Of course, we can do more after initiation of PSMA therapy. PSMA-PET can also be used to monitor response under therapy, and this is one of the proposals, also from Gafita, that was derived from the multicenter cohort. The so-called RECIP criteria, Response Evaluation Criteria in PSMA-PET imaging, combine the appearance of new lesions and the change in total disease volume to come up with these three categories: either PSMA-PET partial response, progressive disease, or stable disease. If these two parts, the PSMA volume change and the appearance of a new lesion, are combined into the RECIP categories, you can see that the RECIP framework accurately stratifies those patients who respond well and have a longer overall survival in the partial response group with 22 months overall survival, and those patients with progressive disease and only eight months overall survival. So it's a very good biomarker of response also that might be used in the future to guide treatment decisions and subsequent treatment choice.

So in summary, PSMA-PET is a baseline prognostic biomarker and can also be used to monitor response under Lutetium PSMA therapy. This is also potentially true for other treatments as was shown for the ARPI therapy in patients with mCRPC. There are novel criteria for response assessment, the so-called RECIP criteria, that have been developed in a multicenter cohort and are accurate for response monitoring under Lutetium PSMA therapy. Of course, there's more prospective validation needed, and inclusion of these criteria in prospective large trials for further validation.

So I'd like to summarize. PSMA-PET for advanced prostate cancer. In total, we can see that the PSMA-PET detects more disease, and especially in patients with the so-called conventional nmCRPC, detects distant metastasis in more than every second patient.
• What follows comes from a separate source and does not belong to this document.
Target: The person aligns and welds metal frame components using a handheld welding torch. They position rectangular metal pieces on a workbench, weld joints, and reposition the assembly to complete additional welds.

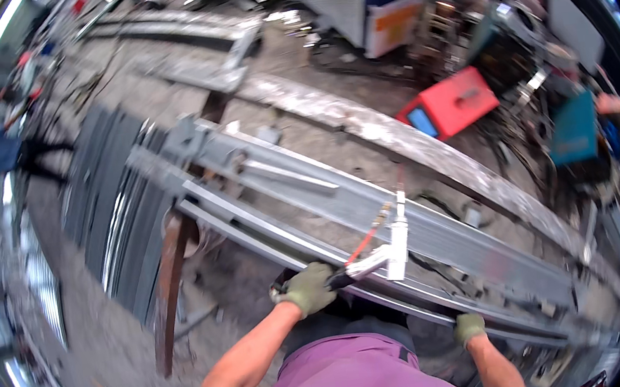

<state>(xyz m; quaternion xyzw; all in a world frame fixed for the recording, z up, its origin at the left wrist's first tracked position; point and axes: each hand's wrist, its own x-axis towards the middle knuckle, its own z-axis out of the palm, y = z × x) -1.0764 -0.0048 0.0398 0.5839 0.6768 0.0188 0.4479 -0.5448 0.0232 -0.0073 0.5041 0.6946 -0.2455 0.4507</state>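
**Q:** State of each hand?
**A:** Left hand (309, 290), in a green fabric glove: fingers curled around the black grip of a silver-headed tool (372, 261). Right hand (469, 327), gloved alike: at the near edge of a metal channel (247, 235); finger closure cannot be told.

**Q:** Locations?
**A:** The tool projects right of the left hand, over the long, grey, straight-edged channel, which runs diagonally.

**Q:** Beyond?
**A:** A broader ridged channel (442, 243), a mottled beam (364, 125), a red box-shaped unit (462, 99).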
We have to acknowledge that the current therapy labels, especially for systemic treatment, should not be affected by PSMA-PET in general. Of course, you can alter your treatment decision, but all these agents have been evaluated on conventional imaging and should thus stay as treatment options. PSMA-PET is prognostic if we see more than five lesions.

In addition, PSMA-PET leads to considerable upshift of stage and disease volume in patients with metastatic or the so-called HSPC stage. And in patients with metastatic castration-resistant prostate cancer, PSMA-PET is a gatekeeper of PSMA radioligand therapy, but we can derive more information from PSMA-PET, so the baseline SUV, the baseline disease extent, can be used to predict overall survival, but we can also use PSMA-PET interim staging and for response assessment using novel criteria, such as the RECIP criteria, to guide treatment in the future. And with this, I thank you very much for your attention, and I'm looking forward to our panel discussion.